Once the bad weather passes, the music resumes with Country Joe and the Fish's "Rock and Soul Music." Arlo Guthrie also covers the weather with "Coming Into Los Angeles." We get some literal epic rocking from Crosby, Stills, and Nash with their "Suite: Judy Blue Eyes" and Ten Years After's "I'm Going Home." Jefferson Airplane also really rocks with their "Saturday Afternoon," "Won't You Try," and "Uncle Sam's Blues." 

John Sebastian wasn't originally supposed to play at all - he was at Woodstock for the show - but he got the kids in the audience dancing along as he sung about the "Younger Generation." He and Country Joe covered for missing artists, Country Joe with "Feel-Like-I'm-Fixing-To-Die-Rag." They even gave the audience a follow the bouncing ball segment for Country Joe's song. 

Janis Joplin only has one song on the Director's Cut, but her performance of "Work Me, Lord" remains raw and real. " Santana and his band do equally well with another epic rocker, "Soul Sacrifice." Sly and the Family Stone have a blast with "Dance to the Music" and "I Wanna Take You Higher." Jimi Hendrix is the last act before the movie ends....and what a send off despite the sparse crowds, with his famous version of "The Star Spangled Banner," along with the hits "Voodoo Child (Slight Return)," "Purple Haze," and "Villanova Junction." Crosby, Stills, and Nash return over the end credits and the sights of what all those humans did to that field with the title song and "Find the Cost of Freedom." 

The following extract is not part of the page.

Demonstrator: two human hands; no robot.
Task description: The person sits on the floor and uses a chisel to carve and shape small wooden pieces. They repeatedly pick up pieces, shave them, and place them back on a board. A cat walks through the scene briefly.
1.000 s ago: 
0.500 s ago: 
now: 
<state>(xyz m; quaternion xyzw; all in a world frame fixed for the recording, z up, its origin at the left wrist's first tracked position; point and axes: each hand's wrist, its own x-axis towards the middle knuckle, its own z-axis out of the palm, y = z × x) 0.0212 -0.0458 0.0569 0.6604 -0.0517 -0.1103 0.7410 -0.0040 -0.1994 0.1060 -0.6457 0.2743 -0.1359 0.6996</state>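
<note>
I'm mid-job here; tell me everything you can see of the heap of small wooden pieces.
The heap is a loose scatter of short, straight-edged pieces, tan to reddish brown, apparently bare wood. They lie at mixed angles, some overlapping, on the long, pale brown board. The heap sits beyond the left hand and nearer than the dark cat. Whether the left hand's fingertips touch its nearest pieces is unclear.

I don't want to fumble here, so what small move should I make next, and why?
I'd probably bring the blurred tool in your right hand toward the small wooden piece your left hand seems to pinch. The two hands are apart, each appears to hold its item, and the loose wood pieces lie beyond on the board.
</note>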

Trivia: Won the Oscar for Best Documentary in 1970 and was nominated for Best Sound and Best Editing.

Among the groups invited to perform who declined or couldn't show were The Beatles, Bob Dylan, The Byrds, Chicago, The Guess Who, Led Zeppelin, The Moody Blues, Tommy James and the Shondells, Joni Mitchell, and Iron Butterfly.

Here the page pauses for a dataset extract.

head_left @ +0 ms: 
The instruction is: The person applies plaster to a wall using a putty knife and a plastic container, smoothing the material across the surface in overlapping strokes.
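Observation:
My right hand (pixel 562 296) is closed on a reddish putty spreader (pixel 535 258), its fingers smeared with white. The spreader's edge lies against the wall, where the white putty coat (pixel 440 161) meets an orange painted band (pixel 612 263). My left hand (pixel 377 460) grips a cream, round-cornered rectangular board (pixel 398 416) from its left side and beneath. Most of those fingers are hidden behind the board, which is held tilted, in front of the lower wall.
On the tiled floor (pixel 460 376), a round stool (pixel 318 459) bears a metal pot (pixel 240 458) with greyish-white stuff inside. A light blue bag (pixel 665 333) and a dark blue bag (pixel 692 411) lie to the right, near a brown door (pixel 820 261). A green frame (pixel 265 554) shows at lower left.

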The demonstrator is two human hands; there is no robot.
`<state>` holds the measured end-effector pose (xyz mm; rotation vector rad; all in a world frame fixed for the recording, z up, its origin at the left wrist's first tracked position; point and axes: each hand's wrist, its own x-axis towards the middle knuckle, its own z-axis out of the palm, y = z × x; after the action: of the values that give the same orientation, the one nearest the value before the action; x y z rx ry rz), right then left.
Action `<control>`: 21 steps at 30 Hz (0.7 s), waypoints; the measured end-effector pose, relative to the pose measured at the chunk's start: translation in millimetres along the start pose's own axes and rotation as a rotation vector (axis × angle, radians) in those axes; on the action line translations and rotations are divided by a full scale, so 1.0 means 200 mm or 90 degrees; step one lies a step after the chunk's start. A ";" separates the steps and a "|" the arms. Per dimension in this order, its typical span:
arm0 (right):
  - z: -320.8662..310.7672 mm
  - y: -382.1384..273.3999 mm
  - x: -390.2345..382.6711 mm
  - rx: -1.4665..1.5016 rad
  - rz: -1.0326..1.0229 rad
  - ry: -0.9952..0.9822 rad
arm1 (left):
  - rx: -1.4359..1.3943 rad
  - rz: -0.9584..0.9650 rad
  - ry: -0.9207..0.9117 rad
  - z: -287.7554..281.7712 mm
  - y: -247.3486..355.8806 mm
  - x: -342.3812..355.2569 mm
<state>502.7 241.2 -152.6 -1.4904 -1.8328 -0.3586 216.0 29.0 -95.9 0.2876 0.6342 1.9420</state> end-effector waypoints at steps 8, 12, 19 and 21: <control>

The concert got so big, and they were so short of food and sanitation, the Governor of New York almost called the National Guard in. 

Credence Clearwater Revival, Blood, Sweat, & Tears, Sweetwater, The Paul Butterfield Blues Band, and The Grateful Dead are among those bands who played Woodstock but aren't on the original or Director's cut of the film. (Some of their performances are included in bonus features on the DVD and Blu-Ray sets.) 

The organizers of the event didn't make money on the festival itself, but they did finally earn a small profit when the film and its soundtrack were among the biggest critical and financial hits of 1970. 

What I Don't Like: Like Gimme Shelter, this concert is for adults only. Bad language, including F-bombs, are tossed around frequently, and drug use and naked bodies are everywhere. We also get a look at the devastation wrought on Max Yeager's farm afterwards, when everyone is cleaning up mountains of trash and refuse from those 450,000 bodies. Not to mention, the movie does run almost four hours in its director's cut. 

The Big Finale: If you're a fan of classic rock, concert documentaries, or any of the bands involved and have time on your hands, you owe to yourself to check out this look at a time when peace, love, and the power of rock and roll truly conquered all. 

Home Media: The Director's Cut that I based this review on is easily found on all formats, often for under $10.